Anticipating such outcome, the European regulator published new rules about the handling of overdue loans a month ago. In particular, the ECB "requested" European banks starting next year to allocate more cash to cover non-performing loans. According to documents published by Reuters, starting from January 1, 2018, the banking sector will have a maximum of two years to allocate funds for a 100% coverage of their overdue unsecured debts, and seven years to cover all of their secured debts.

In addition, in the spring of next year, the central bank should announce additional measures in this direction. It should be noted that the analysts did not reach a consensus on the effectiveness of the ECB's already announced measures. For example, currency strategists Morgan Stanley are skeptical about the strategies of the regulator. According to their calculations, only Italian banks will need about 9-10 years in order to reduce the level of "bad" loans to the average European level. But, in addition to Italy, in the "ranking" of the most problematic countries in this regard, there are Greece, and Spain, and Cyprus.

All this indicates that the ECB stimulus program can be extended for 2019 as well. This scenario does not exclude himself Mario Draghi, however, while he focuses on inflation trends. As we can see, inflation is not the only aspect of this issue. If the regulator does not solve the problem of "bad debts", the QE program is unlikely to end in the specified time frame.

Against the background of such prospects, the European currency weakened paired with the dollar, with the pound, and with the Swiss franc. And yet, the EURUSD pair particularly fell due to the general strengthening of the US currency.

From the fundamental point of view, the dollar is growing only on expectations. A contradictory report on the US labor market could not support the greenback, but after a small decline, the dollar index recovered again. This week, there is no important macroeconomic statistics, so the US currency rises "on the rumor".

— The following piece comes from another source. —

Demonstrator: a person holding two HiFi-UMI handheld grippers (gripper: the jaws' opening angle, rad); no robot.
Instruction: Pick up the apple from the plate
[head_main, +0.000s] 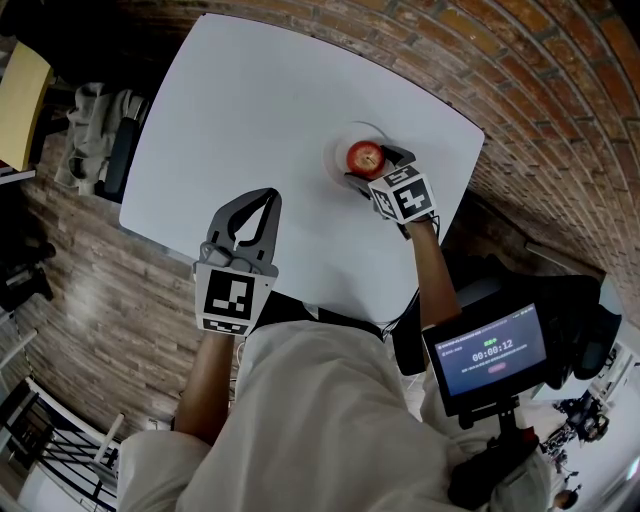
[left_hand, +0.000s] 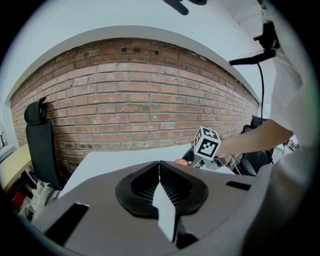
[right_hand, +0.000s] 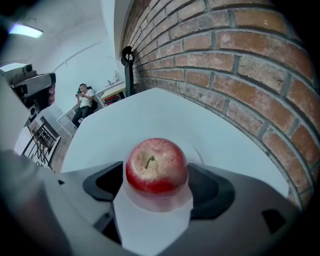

First of all, there is 100% confidence in a rate increase at the December meeting. Secondly, traders do not give up hope for tax reform. The legislation proposed by the Republicans raises certain questions (in particular, about the tax on the repatriation of capital of American corporations from abroad), but the document is still at the stage of discussion, which fuels the market's interest in this issue.

Another factor that influences the behavior of the dollar is changes in the composition of the Fed. In February of this year, member of the Board of Governors of the Federal Reserve, Daniel Tarullo, resigned, in October, Vice-President of the Federal Reserve Bank Stanley Fischer resigned, in February of the next year Janet Yellen will step down as the head of the regulator, and in the spring or summer of 2018, the head of the New York Fed Bank, William Dudley, will also retire. The successors of the above-listed regulator members can change the ratio of "doves" and "hawks" in the camps of the Fed, and this fact indirectly affects the dynamics of the greenback. Although this fundamental factor is more of a background value, at least for the time being.

EUR/USD: Mario Draghi reminded of "bad loans"

But from the technical point of view, the euro-dollar pair has every reason to decline to the bottom of the 15th figure, at least to resistance level 1.1525 (the bottom line of Bollinger Bands on D1). The likelihood of this movement is indicated by the Ichimoku Kinko Hyo indicator line parade, as well as the price position between the middle and bottom lines of the Bollinger Bands indicator.